La critique de cinéma à quoi sert-elle ? Quel est son impact auprès des professionnels et du public ? Existe-t-elle vraiment ? Si oui, a-t-elle fait son temps ? Doit-on l’enterrer ? Plusieurs questions nécessitent, à notre avis, des éclaircissements.
Une définition s’impose au sujet de critique de cinéma. Qui est critique, qui ne l’est pas ? Un critique est généralement un journaliste spécialisé en la matière. Il doit avoir un background culturel consistant et solide dans l’analyse de l’image, l’histoire de l’art, le théâtre, la danse et la littérature pour pouvoir juger de la qualité esthétique et technique d’un film. Un critique de cinéma est un métier à part entière. Il perçoit son salaire du média qui l’emploie. Or, en Tunisie, aucun média n’est disposé à rémunérer un critique de cinéma. Alors, ceux qui prétendent être des critiques, le font à titre d’amateur.
Les professionnels n’aiment pas la critique. Producteurs, réalisateurs, distributeurs, directeurs de salle de cinéma et attachés de presse ne se servent de la critique que comme force d’appoint pour la promotion du film lors de sa commercialisation. Autrefois, les critiques pouvaient avoir accès aux tournages. Depuis au moins deux décennies, la présence des critiques ou même des journalistes sur les plateaux de tournage n’est pas appréciée. L’impact de la critique est très faible et n’est en aucun cas pris en considération. Pour se faire entendre, certains critiques se sont spécialisés dans l’invective.
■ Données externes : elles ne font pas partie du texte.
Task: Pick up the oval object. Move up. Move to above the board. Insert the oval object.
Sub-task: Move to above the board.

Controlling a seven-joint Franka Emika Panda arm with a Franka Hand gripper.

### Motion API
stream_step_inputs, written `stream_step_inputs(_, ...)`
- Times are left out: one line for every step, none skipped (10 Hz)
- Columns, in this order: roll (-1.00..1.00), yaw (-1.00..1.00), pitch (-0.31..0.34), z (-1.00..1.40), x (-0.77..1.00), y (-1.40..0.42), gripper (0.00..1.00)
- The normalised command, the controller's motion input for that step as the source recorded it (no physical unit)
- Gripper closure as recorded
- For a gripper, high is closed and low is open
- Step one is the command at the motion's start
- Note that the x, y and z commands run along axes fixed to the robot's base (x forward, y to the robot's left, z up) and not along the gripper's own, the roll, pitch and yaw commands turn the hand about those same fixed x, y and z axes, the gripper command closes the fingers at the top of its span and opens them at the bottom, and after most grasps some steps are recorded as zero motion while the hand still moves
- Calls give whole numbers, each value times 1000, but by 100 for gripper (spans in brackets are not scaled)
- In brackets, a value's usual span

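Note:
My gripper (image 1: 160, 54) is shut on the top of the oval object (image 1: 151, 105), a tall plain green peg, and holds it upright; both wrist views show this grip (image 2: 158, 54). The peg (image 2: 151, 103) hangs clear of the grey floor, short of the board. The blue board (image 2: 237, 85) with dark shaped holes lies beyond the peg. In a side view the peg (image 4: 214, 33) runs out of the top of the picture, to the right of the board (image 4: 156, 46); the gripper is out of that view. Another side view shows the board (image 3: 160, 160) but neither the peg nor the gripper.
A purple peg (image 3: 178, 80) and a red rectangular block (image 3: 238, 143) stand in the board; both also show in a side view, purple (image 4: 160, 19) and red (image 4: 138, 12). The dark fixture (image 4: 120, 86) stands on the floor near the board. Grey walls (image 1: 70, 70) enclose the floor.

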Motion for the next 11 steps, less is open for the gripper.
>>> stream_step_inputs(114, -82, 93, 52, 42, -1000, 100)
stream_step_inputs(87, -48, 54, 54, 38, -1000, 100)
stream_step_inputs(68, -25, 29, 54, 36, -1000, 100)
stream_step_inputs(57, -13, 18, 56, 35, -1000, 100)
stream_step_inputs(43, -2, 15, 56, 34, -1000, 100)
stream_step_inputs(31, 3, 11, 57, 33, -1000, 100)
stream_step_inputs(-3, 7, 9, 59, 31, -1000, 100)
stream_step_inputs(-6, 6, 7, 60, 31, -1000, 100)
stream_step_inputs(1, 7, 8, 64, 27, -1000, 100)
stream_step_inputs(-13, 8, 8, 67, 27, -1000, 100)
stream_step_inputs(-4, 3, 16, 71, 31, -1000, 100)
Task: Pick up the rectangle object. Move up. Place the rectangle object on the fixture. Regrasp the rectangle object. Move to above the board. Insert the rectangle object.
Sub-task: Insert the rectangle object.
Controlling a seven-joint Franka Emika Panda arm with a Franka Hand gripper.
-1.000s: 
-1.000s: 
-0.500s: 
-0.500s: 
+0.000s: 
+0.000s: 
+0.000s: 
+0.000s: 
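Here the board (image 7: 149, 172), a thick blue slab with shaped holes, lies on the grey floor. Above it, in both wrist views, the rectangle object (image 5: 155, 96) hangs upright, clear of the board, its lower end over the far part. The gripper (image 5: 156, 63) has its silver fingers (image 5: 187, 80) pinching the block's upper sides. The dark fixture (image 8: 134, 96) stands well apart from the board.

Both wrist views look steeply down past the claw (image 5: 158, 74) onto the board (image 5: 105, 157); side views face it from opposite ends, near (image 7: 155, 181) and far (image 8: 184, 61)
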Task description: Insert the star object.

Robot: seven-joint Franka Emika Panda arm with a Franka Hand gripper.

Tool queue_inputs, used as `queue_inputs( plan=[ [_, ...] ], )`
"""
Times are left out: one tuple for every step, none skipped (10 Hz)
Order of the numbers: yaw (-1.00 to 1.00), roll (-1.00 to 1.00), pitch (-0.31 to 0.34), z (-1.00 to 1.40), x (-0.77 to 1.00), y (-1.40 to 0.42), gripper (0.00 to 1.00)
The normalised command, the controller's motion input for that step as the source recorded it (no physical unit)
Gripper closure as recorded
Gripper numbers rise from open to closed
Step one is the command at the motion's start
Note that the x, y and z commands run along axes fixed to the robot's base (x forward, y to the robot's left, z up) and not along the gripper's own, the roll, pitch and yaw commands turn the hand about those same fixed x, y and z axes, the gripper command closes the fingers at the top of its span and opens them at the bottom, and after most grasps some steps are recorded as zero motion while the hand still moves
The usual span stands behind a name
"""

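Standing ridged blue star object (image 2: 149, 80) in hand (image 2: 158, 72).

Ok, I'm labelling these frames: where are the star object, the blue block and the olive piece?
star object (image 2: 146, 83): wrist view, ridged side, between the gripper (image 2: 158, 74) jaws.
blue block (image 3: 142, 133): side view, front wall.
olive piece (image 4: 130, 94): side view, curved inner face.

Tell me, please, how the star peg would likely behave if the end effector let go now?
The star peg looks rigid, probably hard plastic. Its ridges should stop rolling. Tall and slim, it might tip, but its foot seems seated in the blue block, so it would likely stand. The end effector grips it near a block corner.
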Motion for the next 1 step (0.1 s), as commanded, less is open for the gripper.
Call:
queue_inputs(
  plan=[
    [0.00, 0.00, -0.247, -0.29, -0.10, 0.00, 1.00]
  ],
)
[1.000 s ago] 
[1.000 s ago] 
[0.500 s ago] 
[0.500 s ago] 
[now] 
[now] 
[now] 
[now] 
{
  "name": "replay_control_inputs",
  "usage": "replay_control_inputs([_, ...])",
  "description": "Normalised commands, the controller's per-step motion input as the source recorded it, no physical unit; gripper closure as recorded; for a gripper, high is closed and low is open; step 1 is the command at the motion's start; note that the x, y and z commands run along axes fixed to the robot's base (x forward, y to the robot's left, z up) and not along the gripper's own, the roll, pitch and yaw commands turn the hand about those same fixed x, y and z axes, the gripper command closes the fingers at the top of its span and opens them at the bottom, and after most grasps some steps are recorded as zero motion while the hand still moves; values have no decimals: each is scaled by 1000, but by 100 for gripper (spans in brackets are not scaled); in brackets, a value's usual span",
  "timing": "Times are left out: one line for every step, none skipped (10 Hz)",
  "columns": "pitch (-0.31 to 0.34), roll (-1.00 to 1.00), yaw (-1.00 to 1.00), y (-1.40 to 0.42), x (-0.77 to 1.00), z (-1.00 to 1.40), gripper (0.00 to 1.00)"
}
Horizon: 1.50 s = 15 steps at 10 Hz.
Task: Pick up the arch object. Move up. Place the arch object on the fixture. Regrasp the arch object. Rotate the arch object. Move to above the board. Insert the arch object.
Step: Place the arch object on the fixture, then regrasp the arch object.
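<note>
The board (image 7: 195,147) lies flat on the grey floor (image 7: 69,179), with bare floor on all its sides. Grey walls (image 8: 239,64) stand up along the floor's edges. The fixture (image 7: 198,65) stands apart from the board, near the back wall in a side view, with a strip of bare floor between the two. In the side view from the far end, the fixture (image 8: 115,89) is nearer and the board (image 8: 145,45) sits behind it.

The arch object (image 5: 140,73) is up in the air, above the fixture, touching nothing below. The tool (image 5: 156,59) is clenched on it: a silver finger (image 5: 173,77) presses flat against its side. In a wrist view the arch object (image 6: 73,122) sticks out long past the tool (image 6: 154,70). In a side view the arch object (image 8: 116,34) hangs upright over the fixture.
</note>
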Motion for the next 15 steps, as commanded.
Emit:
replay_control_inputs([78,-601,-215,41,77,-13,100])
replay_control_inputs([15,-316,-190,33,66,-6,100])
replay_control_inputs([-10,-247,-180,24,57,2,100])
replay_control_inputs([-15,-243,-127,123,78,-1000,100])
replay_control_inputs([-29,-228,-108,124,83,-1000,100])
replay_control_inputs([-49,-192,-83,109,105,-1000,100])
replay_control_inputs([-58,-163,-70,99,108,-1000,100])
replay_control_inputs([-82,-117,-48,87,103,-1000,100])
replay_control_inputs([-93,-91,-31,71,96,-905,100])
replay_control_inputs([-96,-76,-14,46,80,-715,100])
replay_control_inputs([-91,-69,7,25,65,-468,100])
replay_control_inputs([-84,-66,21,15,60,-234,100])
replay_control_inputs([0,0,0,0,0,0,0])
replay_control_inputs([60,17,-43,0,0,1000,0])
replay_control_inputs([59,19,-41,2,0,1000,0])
Mais avec l’expansion de la presse électronique et les réseaux sociaux, la notion de critique a perdu son sens, puisque chacun peut prétendre être critique. De nombreux professionnels attachent plus d’importance à cette faction et évitent ceux qui se sont spécialisés dans le domaine de la critique. Selon eux, et dans certains cas, les spécialistes pourraient être influents et présenteraient un risque auprès des décideurs. Par ailleurs, le rôle de la critique est moins significatif auprès des spectateurs. Ce n’est surtout pas la critique qui décide de l’avenir d’une œuvre.
Dans tous les cas de figure, les professionnels de cinéma ne tiennent pas compte de la critique tunisienne même si elle est élogieuse. Ils s’appuient souvent sur la critique étrangère pour la promotion de leurs films en salles ou pour l’obtention d’une subvention. A titre d’exemple, on peut lire sur l’une des bandes annonces du film «Weldi» de Mohamed Ben Attia, dont le potentiel commercial est minime, des citations de la critique française uniquement.
Les quelques critiques, qui se comptent sur les doigts, utilisent la critique non pas pour parler des films mais pour autre chose. Les journalistes abordent les films comme une pièce d’un dossier en s’intéressant davantage à sa thématique et ne font pas cas du reste qu’ils ne maîtrisent pas. L’intérêt de ces journalistes seraient de se mettre en valeur plutôt que d’essayer de révéler quelque chose du film.
En Tunisie, il existe depuis 1987 l’Association tunisienne pour la promotion de la critique (ATPCC) dont l’objectif consiste à promouvoir la critique cinématographique alors naissante. Cette association a connu, dans son parcours, des boires et des déboires. Après des débuts prometteurs, elle a tantôt servi de carte de visite pour certains de ses membres, tantôt d’agence de voyages dans divers festivals en Tunisie et à l’étranger. Depuis la fermeture de la Maison de la culture Ibn Khaldoun en 2016 pour réfection, l’Association a perdu son bureau, son budget et ses semblants de critiques de cinéma. Personne ne se soucie de son existence et on se demande à quoi elle peut bien encore servir si ce n’est à des enjeux personnels objets de discorde de ses membres.
Récemment, certains jeunes membres du comité directeur nouvellement élus se sont soulevés contre l’ex-président, qui continue à imposer son diktat et à avoir la mainmise sur l’Association. Pourtant, à y voir de près, l’enjeu est nul. Plusieurs tentatives de récupération de cette association moribonde ont échoué par la faute de certains de ses membres véreux qui ne sont ni des critiques ni des journalistes. Il est temps de mettre un point final à ce genre de fonds de commerce.